- Interactive map of Indravati National Park
- Location: Bijapur district, Chhattisgarh, India
- Nearest city: Jagdalpur
- Coordinates: 19°12′18″N 81°1′53″E﻿ / ﻿19.20500°N 81.03139°E
- Area: 1,258.37 km^{2} (485.86 sq mi)
- Established: 1981 (National Park); 1983 (Tiger Reserve);
- Governing body: Conservator of Forest (Field Director)

= Indravati National Park =

National park in Chhattisgarh, India

Indravati National Park is a national park located in Bijapur district of Chhattisgarh state in India. The park derives its name from the Indravati River, which flows from east to west and forms the northern boundary of the reserve with the Indian state of Maharashtra.

Indravati National Park is among the most famous wildlife parks of Chhattisgarh. It is one of four Project Tiger sites in Chhattisgarh, along with Udanti-sitanadi, and is home to one of the last remaining populations of the endangered wild water buffalo. With a total area of approximately 2799.08 km^{2}, Indravati attained the status of a national park in 1981 and a tiger reserve in 1983, becoming one of the most famous tiger reserves in India.

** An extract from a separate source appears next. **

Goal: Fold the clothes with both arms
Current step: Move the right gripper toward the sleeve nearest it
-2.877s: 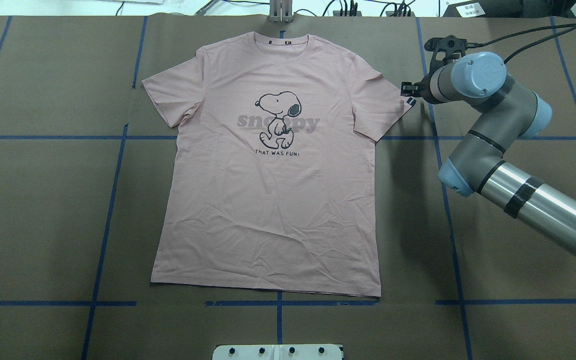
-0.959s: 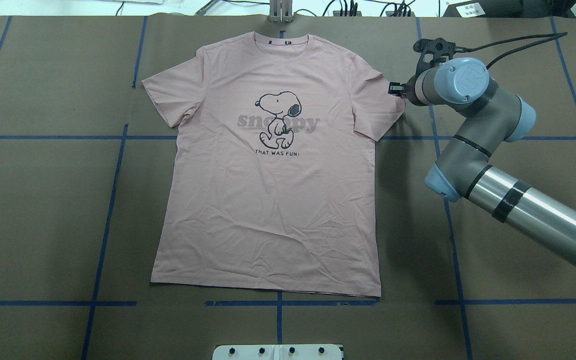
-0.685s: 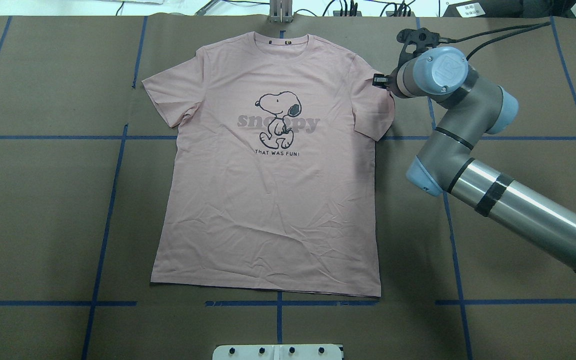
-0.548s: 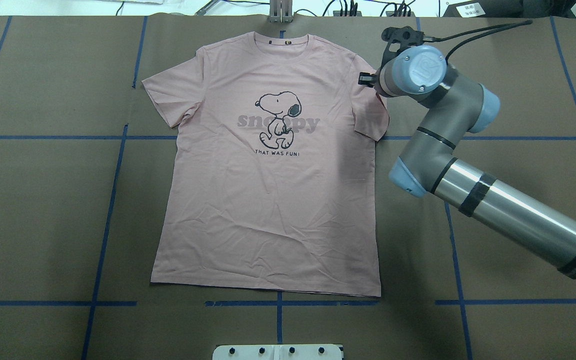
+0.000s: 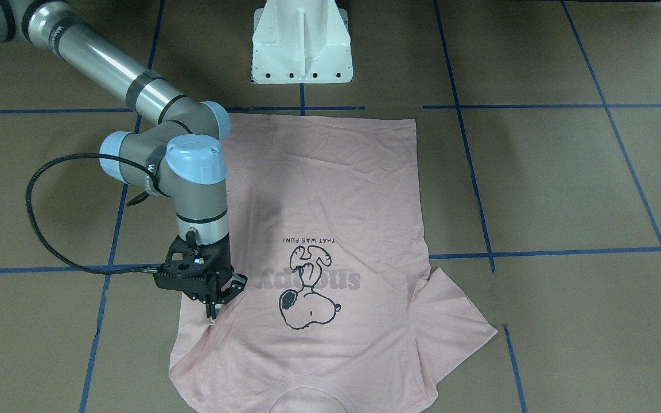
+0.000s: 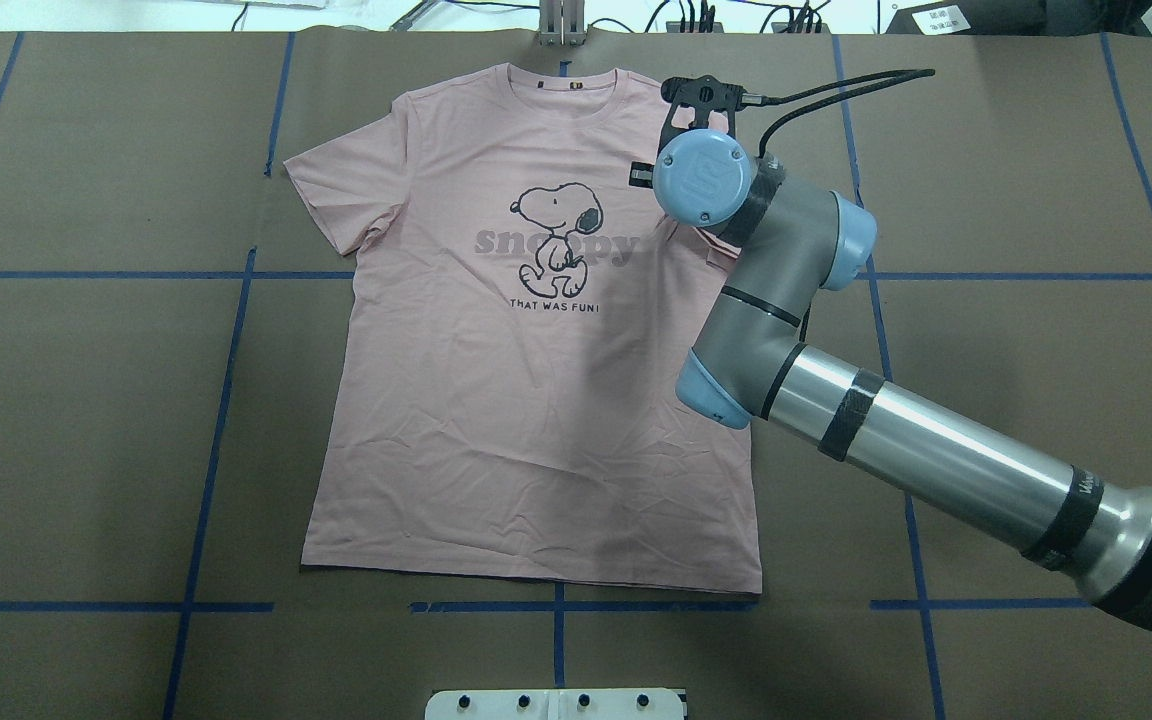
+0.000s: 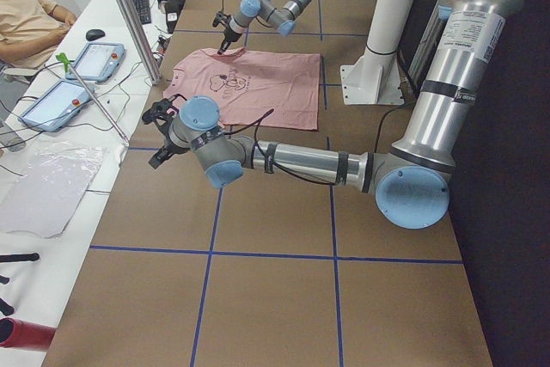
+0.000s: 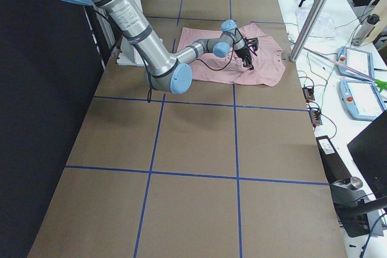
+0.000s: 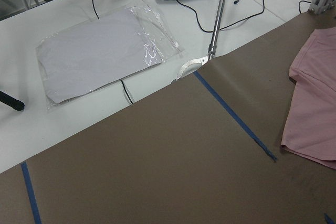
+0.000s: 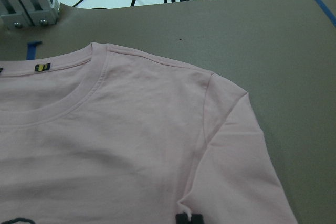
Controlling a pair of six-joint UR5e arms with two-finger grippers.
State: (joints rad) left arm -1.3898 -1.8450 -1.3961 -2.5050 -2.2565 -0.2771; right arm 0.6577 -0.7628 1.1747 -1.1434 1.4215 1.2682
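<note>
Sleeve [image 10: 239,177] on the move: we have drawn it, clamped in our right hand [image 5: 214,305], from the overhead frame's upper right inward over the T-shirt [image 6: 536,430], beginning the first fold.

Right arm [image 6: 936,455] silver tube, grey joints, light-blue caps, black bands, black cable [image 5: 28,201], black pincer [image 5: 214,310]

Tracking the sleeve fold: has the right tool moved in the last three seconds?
Yes. In the overhead view the right tool moved left, from beside the blue tape line to over the T-shirt.
</note>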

As of 2022, the park is reported to be largely under Naxal control.

==Topography==
The topography of the park mainly comprises undulating hilly terrain with altitude ranging between 177 and 599 metres above the sea level.

==Flora==
The vegetation of the Indravati National Park is mainly of the tropical moist and dry deciduous type with predominance of bamboo, Sarai and teak. There are also patches of grassland providing food to large herbivores such as wild water buffalos, chital, barking deer, nilgai, and gaurs. The most common tree in the park are teak, lendia, salai, mahua, tendu, semal, haldu, Boir and Jam.

==Wildlife==
Indravati National Park has one of the last populations of the wild water buffalo. It is also home to the Asian elephant, gaur, nilgai, blackbuck, chausingha, sambar, chital, Indian muntjac, Indian spotted chevrotain and wild boar. Large predators are represented by the tiger, leopard, sloth bear and dhole, and smaller mammals include flying squirrels, porcupines, pangolins, Rhesus macaque and langurs.